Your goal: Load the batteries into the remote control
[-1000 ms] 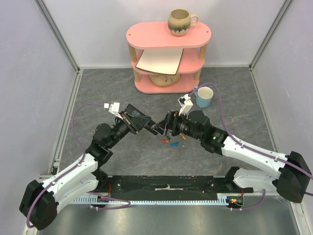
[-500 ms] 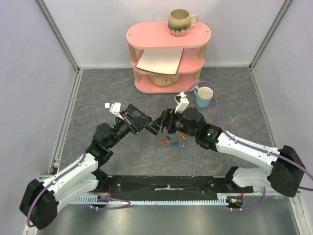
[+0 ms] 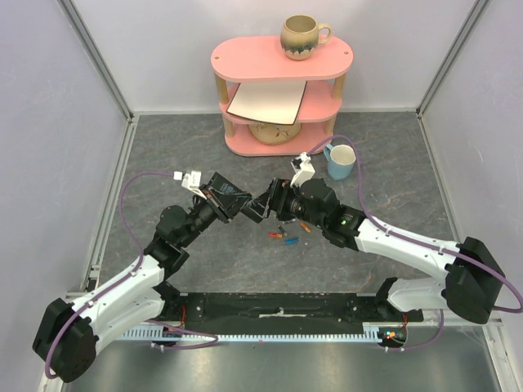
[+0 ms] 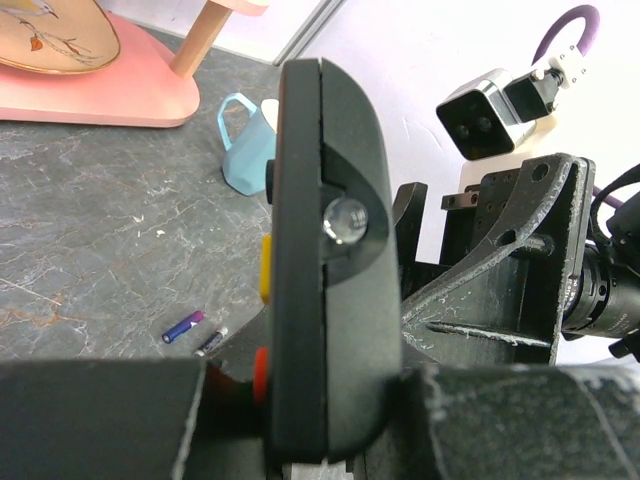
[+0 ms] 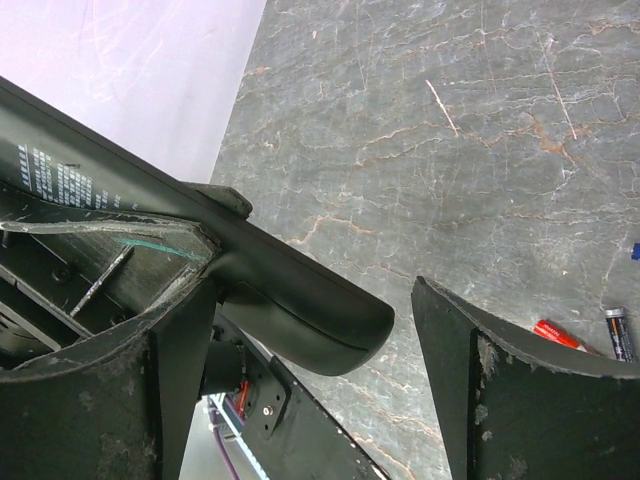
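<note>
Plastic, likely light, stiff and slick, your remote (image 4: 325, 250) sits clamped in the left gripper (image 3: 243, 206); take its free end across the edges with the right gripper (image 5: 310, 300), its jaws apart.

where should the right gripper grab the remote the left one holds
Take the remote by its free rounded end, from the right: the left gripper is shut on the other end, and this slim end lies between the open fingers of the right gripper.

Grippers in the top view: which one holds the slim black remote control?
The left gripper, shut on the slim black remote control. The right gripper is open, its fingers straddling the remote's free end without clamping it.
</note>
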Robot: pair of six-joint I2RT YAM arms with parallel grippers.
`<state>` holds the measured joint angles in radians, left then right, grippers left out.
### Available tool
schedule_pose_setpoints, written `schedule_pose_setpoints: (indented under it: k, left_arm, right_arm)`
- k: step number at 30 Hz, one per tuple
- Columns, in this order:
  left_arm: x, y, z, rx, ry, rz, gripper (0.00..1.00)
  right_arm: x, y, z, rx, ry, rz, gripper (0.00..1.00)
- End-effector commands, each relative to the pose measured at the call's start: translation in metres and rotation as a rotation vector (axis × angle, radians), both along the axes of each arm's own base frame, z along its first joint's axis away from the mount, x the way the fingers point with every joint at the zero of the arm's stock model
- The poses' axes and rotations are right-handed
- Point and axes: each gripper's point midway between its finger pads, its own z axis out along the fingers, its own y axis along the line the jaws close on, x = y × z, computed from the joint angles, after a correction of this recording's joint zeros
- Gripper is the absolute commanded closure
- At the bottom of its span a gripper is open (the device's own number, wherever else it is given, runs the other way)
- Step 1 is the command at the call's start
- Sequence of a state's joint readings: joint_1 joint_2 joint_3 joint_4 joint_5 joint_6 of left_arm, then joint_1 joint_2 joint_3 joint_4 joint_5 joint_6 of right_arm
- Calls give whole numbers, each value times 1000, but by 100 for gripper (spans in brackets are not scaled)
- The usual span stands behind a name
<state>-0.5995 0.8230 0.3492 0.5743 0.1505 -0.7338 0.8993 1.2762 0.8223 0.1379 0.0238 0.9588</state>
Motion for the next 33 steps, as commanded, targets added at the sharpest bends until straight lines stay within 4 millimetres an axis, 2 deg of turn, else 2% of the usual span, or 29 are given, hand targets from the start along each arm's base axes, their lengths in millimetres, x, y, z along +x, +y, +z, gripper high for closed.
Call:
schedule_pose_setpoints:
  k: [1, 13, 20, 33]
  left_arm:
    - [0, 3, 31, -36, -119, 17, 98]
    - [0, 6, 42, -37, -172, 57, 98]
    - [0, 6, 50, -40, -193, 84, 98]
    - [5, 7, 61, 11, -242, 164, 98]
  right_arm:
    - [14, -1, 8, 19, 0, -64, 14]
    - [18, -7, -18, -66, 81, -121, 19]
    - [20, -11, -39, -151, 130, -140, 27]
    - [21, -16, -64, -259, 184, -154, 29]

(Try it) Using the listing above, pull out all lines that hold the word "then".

(Answer below)
`<state>` holds the measured joint angles in radians, left then right, grippers left out.
- Sequence of a state's joint readings: joint_1 joint_2 joint_3 joint_4 joint_5 joint_6 of left_arm, then joint_1 joint_2 joint_3 joint_4 joint_5 joint_6 of right_arm

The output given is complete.